The story all began like so many stories, a kijiji ad, a hamster cage, 4 ratties with a teeny tiny lovely girl named Sweetie (a quick name made up for her e-spay appointment the following Monday after I was assured she only might be pregnant)…Well the babies arrived the next morning…and the Sugah’s entered my life. ;D

Pocky was an adventuress from the time her peepers opened. She was the tough girl of the bunch and even later in life got separated from her sisters and moved in with The Bad Girls who were beating on the softer sisters. She finally did get reunited with them and she hung up her Bad Girl attitude for good.

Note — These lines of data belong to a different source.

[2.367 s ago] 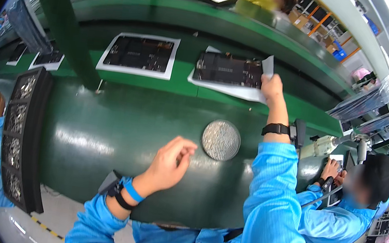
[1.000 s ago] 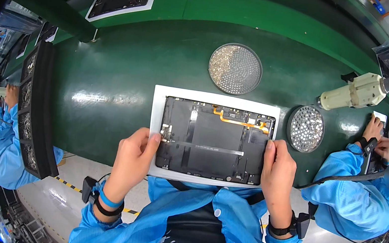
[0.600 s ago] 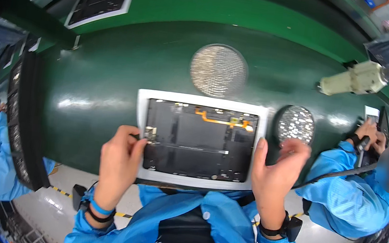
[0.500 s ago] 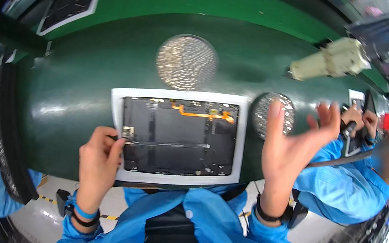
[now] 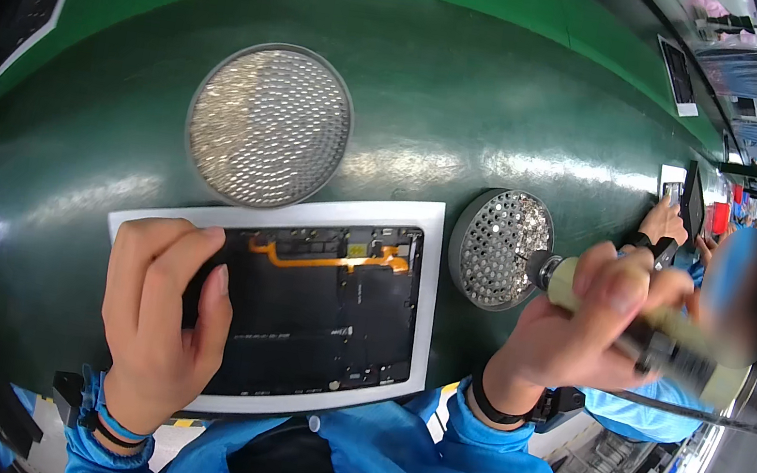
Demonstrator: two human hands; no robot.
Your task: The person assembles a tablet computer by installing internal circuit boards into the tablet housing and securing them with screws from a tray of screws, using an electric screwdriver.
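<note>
An opened tablet-like device (image 5: 307, 324) lies in a white frame (image 5: 422, 341) on the green bench before me; an orange flex cable (image 5: 316, 261) runs across its dark inside. My left hand (image 5: 161, 302) is over its left side, fingers bent and thumb apart from the forefinger, with nothing visible in it. My right hand (image 5: 580, 330) grips a cream electric screwdriver (image 5: 567, 282). Its tip points into a small round holed screw tray (image 5: 495, 244) right of the device. A larger round tray (image 5: 268, 127) of small metal parts stands behind the device.
A framed panel (image 5: 42, 0) leans at the far left, another (image 5: 678, 76) at the far right. A black cable (image 5: 714, 417) trails from the screwdriver. At right a co-worker in blue (image 5: 646, 414) works, a hand (image 5: 665, 221) at the bench.
My right hand, open and empty before, has taken hold of the screwdriver that hung at upper right and brought it down to the small tray. My left hand has moved farther over the device.
</note>
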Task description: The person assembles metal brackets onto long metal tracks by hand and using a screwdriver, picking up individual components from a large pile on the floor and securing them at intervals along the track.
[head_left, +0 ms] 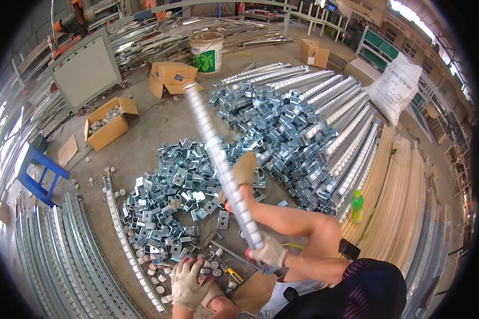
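Note:
My right hand (270, 252), in a pale work glove, grips the near end of a roller track (216, 154), a long metal channel with white rollers. The track slants up and away to the left, its far end raised. My left hand (189, 282), also gloved, is low at the front with its fingers apart, beside loose white rollers (161, 277) and my foot. Between the hands lie a yellow-handled screwdriver (234, 275) and a hammer-like tool (231, 251). Under the raised track spreads a heap of small metal brackets (165, 196).
Finished-looking roller tracks (324, 106) with brackets are stacked at the far right, near a white sack (396, 87). Metal channels (72, 255) lie at left, by a blue stool (40, 173). A carton of rollers (109, 125) and a bucket (206, 53) stand farther back. A green bottle (357, 207) is at right.

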`<action>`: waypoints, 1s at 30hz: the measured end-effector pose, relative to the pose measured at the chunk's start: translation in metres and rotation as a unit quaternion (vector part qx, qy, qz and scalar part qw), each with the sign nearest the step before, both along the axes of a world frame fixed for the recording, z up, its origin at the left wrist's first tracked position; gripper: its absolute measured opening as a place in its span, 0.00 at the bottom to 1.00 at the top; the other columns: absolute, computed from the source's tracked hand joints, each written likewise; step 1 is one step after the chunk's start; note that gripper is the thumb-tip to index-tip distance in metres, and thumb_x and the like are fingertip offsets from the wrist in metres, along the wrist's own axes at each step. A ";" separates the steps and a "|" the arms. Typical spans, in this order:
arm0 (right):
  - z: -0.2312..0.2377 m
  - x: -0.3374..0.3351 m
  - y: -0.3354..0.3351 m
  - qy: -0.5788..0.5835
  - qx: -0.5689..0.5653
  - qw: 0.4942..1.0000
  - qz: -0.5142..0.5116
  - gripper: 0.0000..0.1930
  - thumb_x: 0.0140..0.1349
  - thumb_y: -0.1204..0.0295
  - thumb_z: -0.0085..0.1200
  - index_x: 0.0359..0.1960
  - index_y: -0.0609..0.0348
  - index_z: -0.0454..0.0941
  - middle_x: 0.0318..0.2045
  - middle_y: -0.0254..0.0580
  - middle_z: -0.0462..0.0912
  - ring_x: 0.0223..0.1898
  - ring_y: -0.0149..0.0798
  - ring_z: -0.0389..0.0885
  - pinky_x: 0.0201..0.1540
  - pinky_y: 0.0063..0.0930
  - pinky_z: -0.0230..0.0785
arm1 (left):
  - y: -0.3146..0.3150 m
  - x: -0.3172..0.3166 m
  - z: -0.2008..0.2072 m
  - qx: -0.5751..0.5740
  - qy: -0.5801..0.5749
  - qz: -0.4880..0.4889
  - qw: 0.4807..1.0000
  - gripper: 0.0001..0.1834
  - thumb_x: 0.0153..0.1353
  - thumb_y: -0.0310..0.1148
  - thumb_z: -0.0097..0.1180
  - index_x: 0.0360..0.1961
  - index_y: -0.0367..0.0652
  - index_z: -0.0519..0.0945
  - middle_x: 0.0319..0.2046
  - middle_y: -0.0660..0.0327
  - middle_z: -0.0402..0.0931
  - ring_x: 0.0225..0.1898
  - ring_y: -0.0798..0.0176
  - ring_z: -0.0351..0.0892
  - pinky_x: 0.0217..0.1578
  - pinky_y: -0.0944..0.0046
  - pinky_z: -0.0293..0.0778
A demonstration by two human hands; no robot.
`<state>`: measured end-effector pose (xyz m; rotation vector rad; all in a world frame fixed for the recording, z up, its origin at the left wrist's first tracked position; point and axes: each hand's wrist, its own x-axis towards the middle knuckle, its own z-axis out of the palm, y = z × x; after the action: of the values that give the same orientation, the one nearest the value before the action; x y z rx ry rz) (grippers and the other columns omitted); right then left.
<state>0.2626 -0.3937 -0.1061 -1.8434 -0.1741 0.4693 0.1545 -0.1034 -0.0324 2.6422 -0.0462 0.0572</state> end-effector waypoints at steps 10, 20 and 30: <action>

Pocky, luckily for her, got a mammary tumour at 9 months of age, and was spayed at the same time of the removal. This lengthened her life considerably. All her sisters ended up with tumours and one had PT…if I only knew then…. :-\

I never expected the Pockster to be my last girl and the most special one in my heart. She and I had a real love affair as she outlived her sister, cagemates I introduced her to, etc. Towards the end my feisty chubby girl ended up terrified of other rats and would lunge at them with mouth open, making this god awful screech, then she would stiffen and bolt as fast as she could away from the Beasts. After her last sister was put to sleep I despaired at my Pocky living alone the rest of her life. She was a loving kind little girl, not especially bright but sooo emotive. I tried her with gentle males (*screech, run*), older gentle females (*screech, run*), and even babies with the same result. Then I tried her with baby boy Keiran. She at first put up with him, then she took care of him. Later on when she was a bit more frail Keiran would take care of her. It was incredibly sweet.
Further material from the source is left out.